[Try it]: Your answer should be only the lines below from the one with "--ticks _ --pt" to the one with "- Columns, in", repeated exactly, ends included.

(Dataset excerpt begins)

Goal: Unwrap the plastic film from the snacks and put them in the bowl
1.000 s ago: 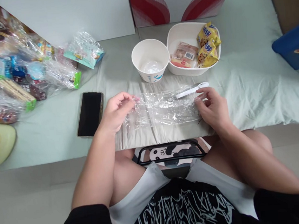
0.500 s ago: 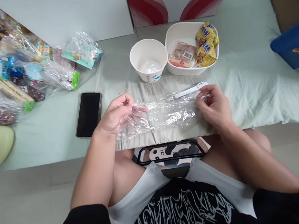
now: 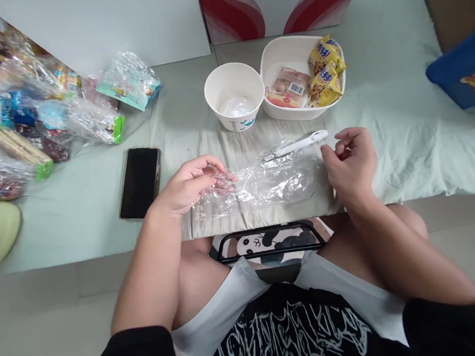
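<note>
A clear plastic bag (image 3: 278, 182) lies crumpled and flattened on the cloth in front of me. My left hand (image 3: 198, 184) has its near end pinched, with film over the fingertips. My right hand (image 3: 351, 158) is just off the bag's right end, fingers loosely curled with a gap between thumb and forefinger, nothing visible in it. Along the bag's upper edge rests a slim white tool (image 3: 301, 143), its kind unclear; its left part overlaps the film. Behind the bag stands a white paper cup (image 3: 237, 123) with some clear plastic inside.
Right of the cup, a white bowl (image 3: 294, 112) holds yellow snack packets (image 3: 324, 87) and a reddish pack (image 3: 290, 87). A phone (image 3: 139, 183) lies to the left, near a pile of wrapped snacks (image 3: 42, 118). Boxes (image 3: 280, 6) stand behind; a blue container (image 3: 462, 69) is far right.
My right hand has let go of the bag's right end and moved slightly right. The bag has slackened, and my left hand has shifted a little to the right.
</note>
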A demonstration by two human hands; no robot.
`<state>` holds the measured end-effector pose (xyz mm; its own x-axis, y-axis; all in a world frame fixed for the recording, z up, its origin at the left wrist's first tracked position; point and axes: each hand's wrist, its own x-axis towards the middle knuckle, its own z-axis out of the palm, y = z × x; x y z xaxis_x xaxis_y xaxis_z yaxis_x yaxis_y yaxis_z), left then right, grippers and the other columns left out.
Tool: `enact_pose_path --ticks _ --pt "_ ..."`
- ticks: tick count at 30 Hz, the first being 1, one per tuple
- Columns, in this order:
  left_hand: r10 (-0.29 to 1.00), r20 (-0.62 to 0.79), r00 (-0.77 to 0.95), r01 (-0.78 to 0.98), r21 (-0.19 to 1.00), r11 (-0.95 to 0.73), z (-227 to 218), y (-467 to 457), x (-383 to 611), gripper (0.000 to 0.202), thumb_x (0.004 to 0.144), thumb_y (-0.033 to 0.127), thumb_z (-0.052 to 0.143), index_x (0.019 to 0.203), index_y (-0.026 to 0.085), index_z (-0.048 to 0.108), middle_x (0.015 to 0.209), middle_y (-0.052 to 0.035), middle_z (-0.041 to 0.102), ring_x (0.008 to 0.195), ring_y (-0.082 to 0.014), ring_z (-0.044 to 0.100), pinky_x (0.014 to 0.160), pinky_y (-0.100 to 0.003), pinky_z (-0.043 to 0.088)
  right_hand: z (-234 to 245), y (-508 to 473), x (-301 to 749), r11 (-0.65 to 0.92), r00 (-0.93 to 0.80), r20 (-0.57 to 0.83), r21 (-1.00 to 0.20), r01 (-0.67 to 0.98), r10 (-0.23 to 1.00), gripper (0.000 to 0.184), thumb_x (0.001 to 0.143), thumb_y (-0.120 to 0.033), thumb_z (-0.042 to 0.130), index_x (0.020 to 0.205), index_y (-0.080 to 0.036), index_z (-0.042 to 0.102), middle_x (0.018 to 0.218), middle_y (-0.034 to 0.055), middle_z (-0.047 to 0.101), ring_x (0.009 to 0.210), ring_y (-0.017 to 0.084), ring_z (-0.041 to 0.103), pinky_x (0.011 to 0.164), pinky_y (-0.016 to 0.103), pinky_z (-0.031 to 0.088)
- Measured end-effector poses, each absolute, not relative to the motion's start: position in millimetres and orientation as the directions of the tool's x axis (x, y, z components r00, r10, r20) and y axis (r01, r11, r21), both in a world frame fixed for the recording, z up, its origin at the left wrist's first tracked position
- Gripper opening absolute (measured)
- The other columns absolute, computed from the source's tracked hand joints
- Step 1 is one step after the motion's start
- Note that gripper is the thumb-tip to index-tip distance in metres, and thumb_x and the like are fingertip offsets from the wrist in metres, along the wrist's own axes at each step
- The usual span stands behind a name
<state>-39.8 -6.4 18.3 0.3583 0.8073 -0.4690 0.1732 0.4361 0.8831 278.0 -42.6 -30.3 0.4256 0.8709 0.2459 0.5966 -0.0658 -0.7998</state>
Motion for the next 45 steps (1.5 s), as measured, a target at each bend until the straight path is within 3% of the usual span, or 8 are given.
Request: enact_pose_path --ticks 5,12,19,25,30,34,41,45 --pt "0.827 -0.468 0.311 0.169 0.884 0.436 9.6 -5.5 -37.9 0.013 0.070 0.016 0.063 0.082 0.019 0.063 0.097 -0.0064 0.079 0.076 -0.0188 0.078 0.064 -0.027 0.059 -27.7 -53.1 269.2 0.135 0.185 0.329 -0.745 0.653 0.926 0.011 0.087 -0.027 0.065 0.090 -0.027 0.055 0.078 0.0014 0.066 0.086 0.023 0.073 0.080 0.041 0.060" --pt "0.874 -0.436 0.213 0.199 0.895 0.399 15.4 -1.8 -43.2 0.011 0.067 0.015 0.064 0.078 0.018 0.064 0.101 -0.0060 0.078 0.075 -0.0161 0.075 0.066 -0.026 0.057 -41.9 -54.9 261.5 0.485 -0.278 0.441 -0.478 0.732 0.854 0.007 0.090 -0.024 0.060 0.093 -0.028 0.065 0.092 0.0045 0.077 0.099 0.027 0.075 0.088 0.046 0.058" --pt "0.907 -0.417 0.062 0.392 0.846 0.362 12.7 2.1 -55.8 0.009 0.071 0.014 0.061 0.077 0.019 0.063 0.089 -0.0043 0.074 0.067 -0.0135 0.068 0.060 -0.024 0.052 -45.3 -51.8 256.7 0.511 -0.404 0.326 -0.391 0.765 0.855 0.028 0.097 -0.023 0.055 0.121 -0.023 0.070 0.142 0.0101 0.068 0.138 0.032 0.059 0.110 0.052 0.050" --pt "0.938 -0.332 0.096 0.676 0.714 0.184 5.2 2.2 -57.5 0.016 0.075 0.014 0.052 0.083 0.021 0.064 0.062 0.0023 0.062 0.054 -0.0131 0.056 0.053 -0.024 0.043 -43.7 -54.3 255.0 0.489 -0.417 0.275 -0.293 0.822 0.866 0.032 0.100 -0.028 0.052 0.124 -0.021 0.073 0.146 0.0099 0.065 0.143 0.035 0.054 0.114 0.054 0.044" --pt "0.977 -0.179 0.115 0.739 0.673 0.036 2.4 3.2 -63.3 0.024 0.077 0.013 0.051 0.092 0.021 0.067 0.061 0.0043 0.058 0.054 -0.0119 0.051 0.057 -0.024 0.040 -43.4 -53.7 254.5 0.487 -0.423 0.256 -0.291 0.824 0.869 0.033 0.101 -0.031 0.052 0.125 -0.022 0.073 0.147 0.0092 0.065 0.143 0.036 0.053 0.113 0.054 0.043" --pt "0.986 -0.124 0.110 0.600 0.799 0.033 0.3 2.8 -65.0 0.016 0.077 0.014 0.054 0.085 0.020 0.066 0.073 0.0011 0.067 0.053 -0.0090 0.047 0.052 -0.023 0.035 -44.4 -52.8 257.2 0.510 -0.429 0.291 -0.319 0.799 0.855 0.032 0.099 -0.032 0.055 0.125 -0.022 0.071 0.145 0.0111 0.065 0.141 0.038 0.054 0.110 0.055 0.044" --pt "0.917 -0.238 0.320 0.295 0.945 0.143 9.8 -2.3 -58.4 0.003 0.074 0.017 0.064 0.071 0.018 0.065 0.084 -0.0052 0.075 0.048 -0.0056 0.045 0.045 -0.022 0.032 -35.3 -58.9 263.4 0.586 -0.369 0.479 -0.464 0.664 0.797 0.039 0.093 -0.035 0.063 0.130 -0.025 0.060 0.135 0.0128 0.066 0.132 0.035 0.060 0.108 0.054 0.048" --pt "0.848 -0.295 0.440 0.245 0.948 0.202 10.1 -2.4 -52.9 0.007 0.071 0.014 0.063 0.076 0.018 0.067 0.084 -0.0046 0.075 0.046 -0.0037 0.042 0.042 -0.020 0.030 -14.5 -57.8 248.9 0.643 -0.495 0.412 -0.533 0.550 0.765 0.050 0.092 -0.045 0.067 0.135 -0.022 0.055 0.135 0.0152 0.067 0.136 0.035 0.058 0.111 0.055 0.049"
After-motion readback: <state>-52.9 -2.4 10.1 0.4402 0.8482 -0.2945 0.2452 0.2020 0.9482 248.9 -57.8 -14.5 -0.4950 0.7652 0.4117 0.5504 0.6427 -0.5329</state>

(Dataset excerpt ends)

[Written solution]:
Tool: `enact_pose_path --ticks _ --pt "_ ..."`
- ticks: tick count at 30 Hz, the first being 1, one per tuple
- Columns, in this order:

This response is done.